-- Records contained in a dataset --
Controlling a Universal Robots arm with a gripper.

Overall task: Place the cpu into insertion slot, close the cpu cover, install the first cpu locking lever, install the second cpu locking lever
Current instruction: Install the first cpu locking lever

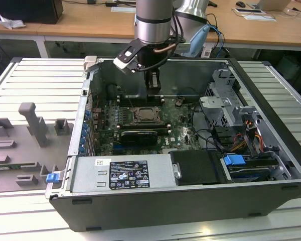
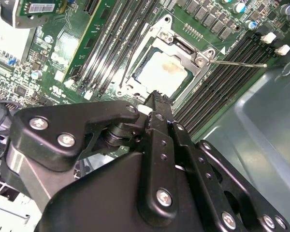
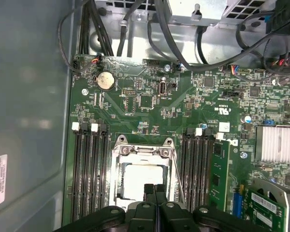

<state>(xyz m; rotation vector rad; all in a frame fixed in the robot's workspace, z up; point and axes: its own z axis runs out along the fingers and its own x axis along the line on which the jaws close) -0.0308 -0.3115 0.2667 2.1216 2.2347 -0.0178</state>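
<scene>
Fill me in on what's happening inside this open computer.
A robot arm's gripper hangs just above the processor socket on the motherboard inside the open computer case. Its fingers are shut with nothing between them. The cpu sits in the insertion slot, and the cpu cover lies down around it. A thin locking lever juts out over the memory slots and looks unlatched.

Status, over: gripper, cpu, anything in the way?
Gripper shut, empty, over the cpu. Cpu seated, cpu cover down on it. One lever rod sticks out sideways; nothing else blocking.
</scene>
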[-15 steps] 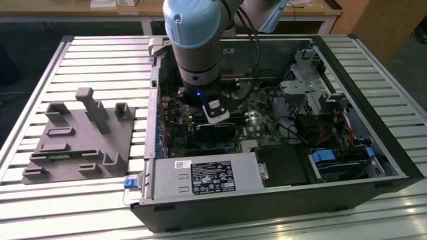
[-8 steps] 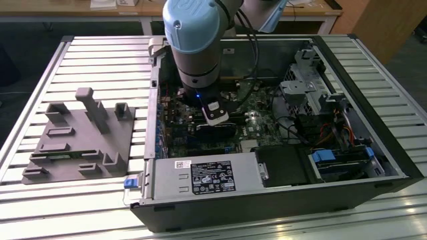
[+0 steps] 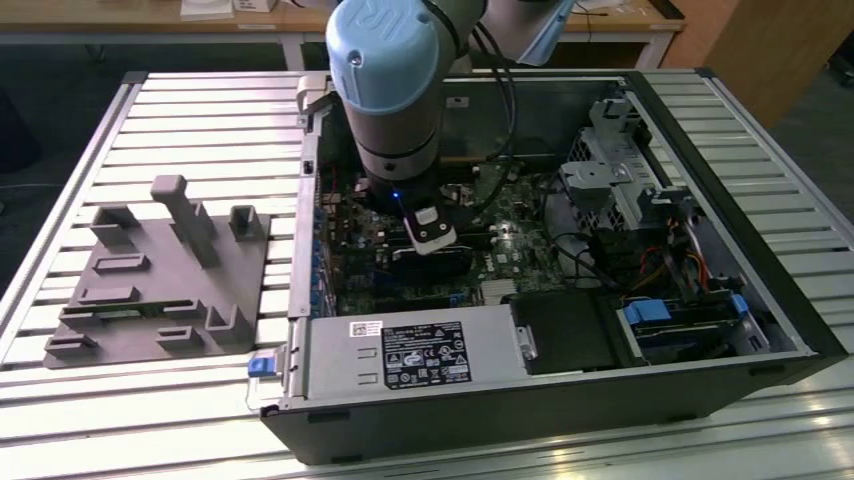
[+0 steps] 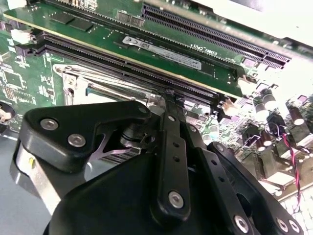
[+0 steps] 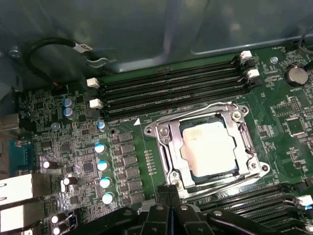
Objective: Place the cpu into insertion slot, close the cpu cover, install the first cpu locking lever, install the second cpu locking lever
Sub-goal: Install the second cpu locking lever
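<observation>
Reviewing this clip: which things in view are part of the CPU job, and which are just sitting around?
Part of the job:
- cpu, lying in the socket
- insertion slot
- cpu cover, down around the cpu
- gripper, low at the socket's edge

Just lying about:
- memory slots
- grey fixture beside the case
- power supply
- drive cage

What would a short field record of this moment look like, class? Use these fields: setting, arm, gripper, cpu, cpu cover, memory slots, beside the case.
setting: open computer case on a slatted table
arm: reaches down into the case
gripper: gripper low at the socket's edge
cpu: cpu lies in the insertion slot
cpu cover: cpu cover down around the chip
memory slots: long black memory slots beside the socket
beside the case: grey fixture block, on the exterior view's left
</observation>
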`<state>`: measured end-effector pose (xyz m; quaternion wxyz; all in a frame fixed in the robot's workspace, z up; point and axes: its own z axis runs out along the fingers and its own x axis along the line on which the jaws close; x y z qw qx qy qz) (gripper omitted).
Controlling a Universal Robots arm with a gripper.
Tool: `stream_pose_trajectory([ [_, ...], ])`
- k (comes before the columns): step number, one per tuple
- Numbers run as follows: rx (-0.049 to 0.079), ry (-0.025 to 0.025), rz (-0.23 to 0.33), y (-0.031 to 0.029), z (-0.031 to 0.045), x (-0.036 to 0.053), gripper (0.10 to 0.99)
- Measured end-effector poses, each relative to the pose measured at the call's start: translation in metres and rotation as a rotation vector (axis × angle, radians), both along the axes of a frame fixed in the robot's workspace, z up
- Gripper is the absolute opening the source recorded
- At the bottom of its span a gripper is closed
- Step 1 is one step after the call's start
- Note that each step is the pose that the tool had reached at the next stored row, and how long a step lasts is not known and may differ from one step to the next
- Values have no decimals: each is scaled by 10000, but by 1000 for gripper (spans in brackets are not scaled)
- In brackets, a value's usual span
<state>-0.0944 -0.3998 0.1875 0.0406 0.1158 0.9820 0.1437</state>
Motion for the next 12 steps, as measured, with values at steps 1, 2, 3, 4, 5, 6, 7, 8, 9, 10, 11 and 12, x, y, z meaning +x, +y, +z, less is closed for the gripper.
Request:
stream_pose_trajectory([
  [1,5,-4,0,1,7,1,106],
  [2,7,-4,0,1,22,1,106],
  [3,11,-6,0,2,43,1,106],
  [4,5,-2,0,1,72,1,106],
  [5,3,-2,0,1,104,0,106],
  [6,1,-2,1,1,137,0,106],
  [7,-1,-2,0,1,170,1,106],
  [8,-2,-1,-1,0,198,0,106],
  [9,-5,-1,-3,0,220,0,106],
  [10,-14,0,-9,0,233,1,106],
  [11,-28,-3,-18,1,234,6,106],
  [12,-76,-3,-40,1,235,15,106],
])
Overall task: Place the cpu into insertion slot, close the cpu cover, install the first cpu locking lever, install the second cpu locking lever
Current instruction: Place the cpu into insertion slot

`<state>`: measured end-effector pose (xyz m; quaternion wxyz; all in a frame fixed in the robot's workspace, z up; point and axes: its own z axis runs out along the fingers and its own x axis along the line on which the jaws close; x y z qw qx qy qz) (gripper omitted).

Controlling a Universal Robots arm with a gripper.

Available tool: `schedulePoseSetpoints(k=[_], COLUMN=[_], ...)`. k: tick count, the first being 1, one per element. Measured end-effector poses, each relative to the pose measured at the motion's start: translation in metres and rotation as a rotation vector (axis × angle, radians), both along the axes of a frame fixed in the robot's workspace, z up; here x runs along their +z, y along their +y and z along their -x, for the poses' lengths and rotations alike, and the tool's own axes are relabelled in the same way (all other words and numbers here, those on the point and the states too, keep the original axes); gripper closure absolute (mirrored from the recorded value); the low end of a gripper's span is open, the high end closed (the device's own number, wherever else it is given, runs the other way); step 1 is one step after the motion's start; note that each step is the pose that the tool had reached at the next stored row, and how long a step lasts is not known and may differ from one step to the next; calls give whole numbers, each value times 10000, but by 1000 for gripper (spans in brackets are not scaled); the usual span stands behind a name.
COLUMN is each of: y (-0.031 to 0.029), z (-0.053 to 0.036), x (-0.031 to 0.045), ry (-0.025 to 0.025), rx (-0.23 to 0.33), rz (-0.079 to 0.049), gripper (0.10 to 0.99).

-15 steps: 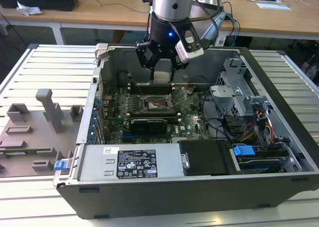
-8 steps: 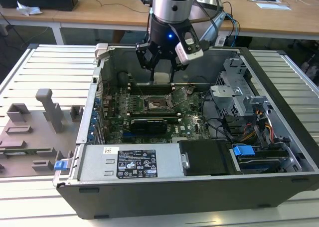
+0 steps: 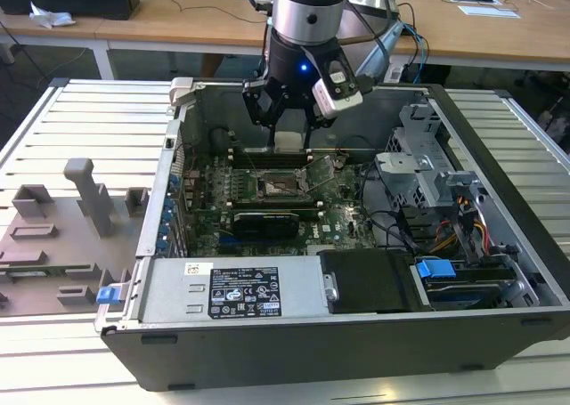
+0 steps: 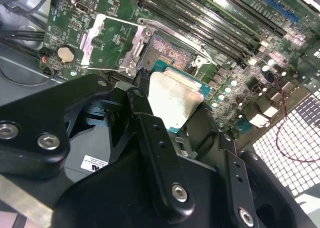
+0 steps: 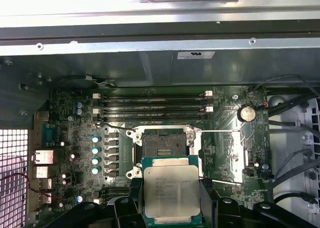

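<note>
One cpu, likely light, stiff and fragile underneath, is clamped by its thin edges in the gripper, hanging just beside the open slot mid-board, not yet seated; the cover lies flipped open beside it.

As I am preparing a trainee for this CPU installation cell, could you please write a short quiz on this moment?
1. True or false: the cpu is already seated in the insertion slot.
2. The cpu cover is: A) closed over the slot; B) swung open beside the slot; C) held in the jaws.
3. Fill in: the jaws are shut on the ____.

Key
1. False: the jaws hold it clear of the slot, whose dark pin field is bare.
2. B.
3. cpu.
</note>
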<state>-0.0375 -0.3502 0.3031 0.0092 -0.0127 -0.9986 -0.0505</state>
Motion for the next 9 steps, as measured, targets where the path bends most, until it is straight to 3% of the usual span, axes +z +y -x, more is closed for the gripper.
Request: schedulePoseSetpoints(k=[9], y=[0], z=[0], x=[-71], ry=[0], rx=[0], rz=[-1], gripper=[545])
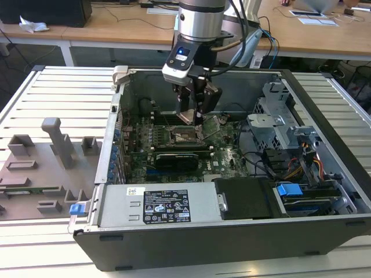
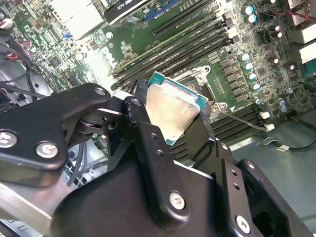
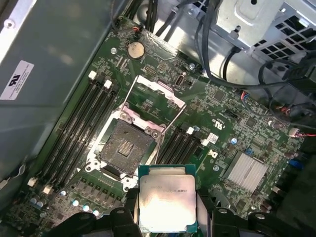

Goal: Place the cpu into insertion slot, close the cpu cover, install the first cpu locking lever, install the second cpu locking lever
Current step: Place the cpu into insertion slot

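My gripper [image 1: 192,114] hangs inside the open computer case, shut on the cpu [image 1: 188,116], a small square chip with a pale metal top. Both wrist views show the cpu [image 3: 167,202] [image 2: 171,105] clamped by its edges between the black fingers [image 3: 122,219]. The insertion slot [image 3: 126,146] lies bare on the green motherboard, a short way below and beside the chip. Behind the slot the cpu cover [image 3: 162,91] stands swung open. Thin wire locking levers [image 3: 166,132] are raised along the slot's sides. In the exterior view the slot [image 1: 184,136] sits just under the gripper.
Case walls [image 1: 262,78] surround the board. A power supply [image 1: 168,205] lies at the front and a drive cage [image 1: 278,121] with cables at the exterior view's right. Memory slots [image 3: 79,128] flank the socket. A grey fixture [image 1: 46,162] sits outside on the exterior view's left.
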You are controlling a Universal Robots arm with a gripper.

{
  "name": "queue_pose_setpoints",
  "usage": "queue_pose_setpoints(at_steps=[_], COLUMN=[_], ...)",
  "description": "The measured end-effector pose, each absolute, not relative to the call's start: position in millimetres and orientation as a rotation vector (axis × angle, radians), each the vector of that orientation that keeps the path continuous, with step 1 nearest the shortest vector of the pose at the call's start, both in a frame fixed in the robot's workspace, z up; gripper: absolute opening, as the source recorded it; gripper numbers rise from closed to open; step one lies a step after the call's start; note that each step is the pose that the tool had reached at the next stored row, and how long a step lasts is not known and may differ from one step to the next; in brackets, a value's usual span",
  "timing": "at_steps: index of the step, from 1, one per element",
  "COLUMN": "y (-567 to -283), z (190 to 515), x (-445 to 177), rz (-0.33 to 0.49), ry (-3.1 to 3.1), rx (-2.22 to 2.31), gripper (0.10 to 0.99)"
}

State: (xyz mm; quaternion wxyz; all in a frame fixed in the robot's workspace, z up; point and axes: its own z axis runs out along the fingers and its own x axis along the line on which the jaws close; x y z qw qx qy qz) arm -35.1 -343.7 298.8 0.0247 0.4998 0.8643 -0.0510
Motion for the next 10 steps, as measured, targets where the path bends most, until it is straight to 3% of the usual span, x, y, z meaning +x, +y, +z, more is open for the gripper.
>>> queue_pose_setpoints(at_steps=[10], y=[-343.7], z=[298.6], x=[-34.9], rz=[-0.176], ry=[2.624], rx=[1.621], gripper=[0.545])
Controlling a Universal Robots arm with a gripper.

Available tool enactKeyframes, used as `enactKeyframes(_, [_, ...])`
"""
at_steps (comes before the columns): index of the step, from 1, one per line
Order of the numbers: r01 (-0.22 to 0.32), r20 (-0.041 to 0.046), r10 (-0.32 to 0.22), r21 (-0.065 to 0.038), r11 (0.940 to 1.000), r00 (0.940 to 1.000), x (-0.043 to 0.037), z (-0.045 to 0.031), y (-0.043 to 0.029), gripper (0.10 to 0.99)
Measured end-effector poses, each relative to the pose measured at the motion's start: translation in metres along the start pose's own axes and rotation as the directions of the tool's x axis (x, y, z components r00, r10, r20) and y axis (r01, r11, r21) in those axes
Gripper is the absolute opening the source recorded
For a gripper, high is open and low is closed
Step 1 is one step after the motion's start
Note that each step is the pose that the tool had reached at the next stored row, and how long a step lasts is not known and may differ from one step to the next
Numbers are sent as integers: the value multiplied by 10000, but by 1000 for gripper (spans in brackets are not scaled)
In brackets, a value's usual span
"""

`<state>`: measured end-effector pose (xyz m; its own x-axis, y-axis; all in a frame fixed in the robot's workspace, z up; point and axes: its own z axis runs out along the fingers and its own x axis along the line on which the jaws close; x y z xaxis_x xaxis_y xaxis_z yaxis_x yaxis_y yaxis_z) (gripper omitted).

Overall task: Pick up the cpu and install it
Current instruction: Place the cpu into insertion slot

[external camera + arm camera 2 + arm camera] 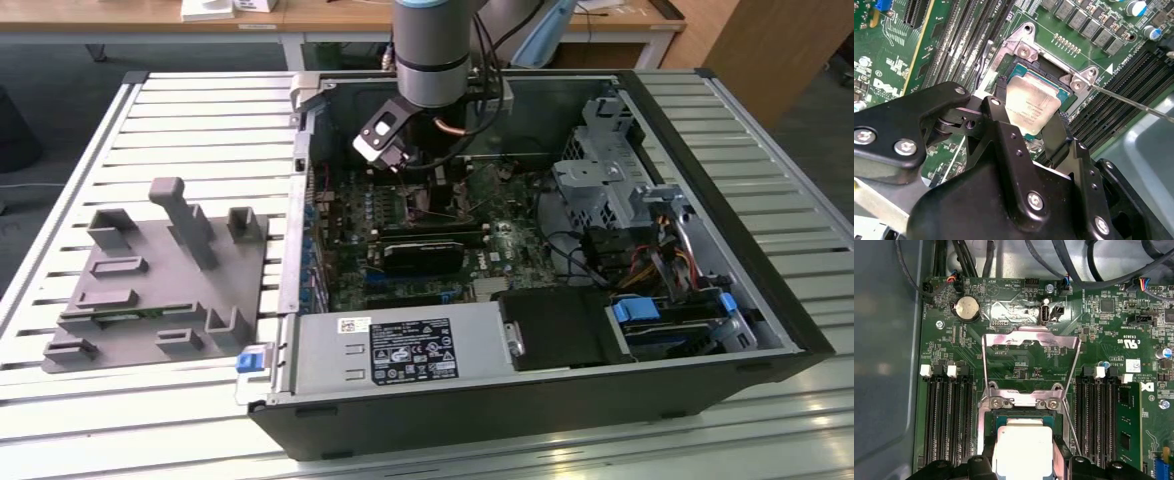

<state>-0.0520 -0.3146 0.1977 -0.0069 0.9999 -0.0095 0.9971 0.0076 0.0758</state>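
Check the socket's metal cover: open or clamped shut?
Open. The metal cover stands flipped back off the socket, and the cpu is uncovered over it.

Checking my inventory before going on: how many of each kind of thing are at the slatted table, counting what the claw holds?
computer case: 1
grey fixture: 1
cpu, between the fingers of the claw: 1
Total: 3

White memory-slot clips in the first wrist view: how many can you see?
4. Two white clips cap the slots between the case wall and the cpu; two cap the slots beyond it. The slots' other ends are hidden, so there may be more.
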Motion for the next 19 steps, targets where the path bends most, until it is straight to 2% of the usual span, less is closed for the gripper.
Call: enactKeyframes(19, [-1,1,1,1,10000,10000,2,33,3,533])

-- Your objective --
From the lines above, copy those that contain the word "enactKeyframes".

-- Exercise response --
Available tool enactKeyframes, used as `enactKeyframes(_, [_, ...])`
Call: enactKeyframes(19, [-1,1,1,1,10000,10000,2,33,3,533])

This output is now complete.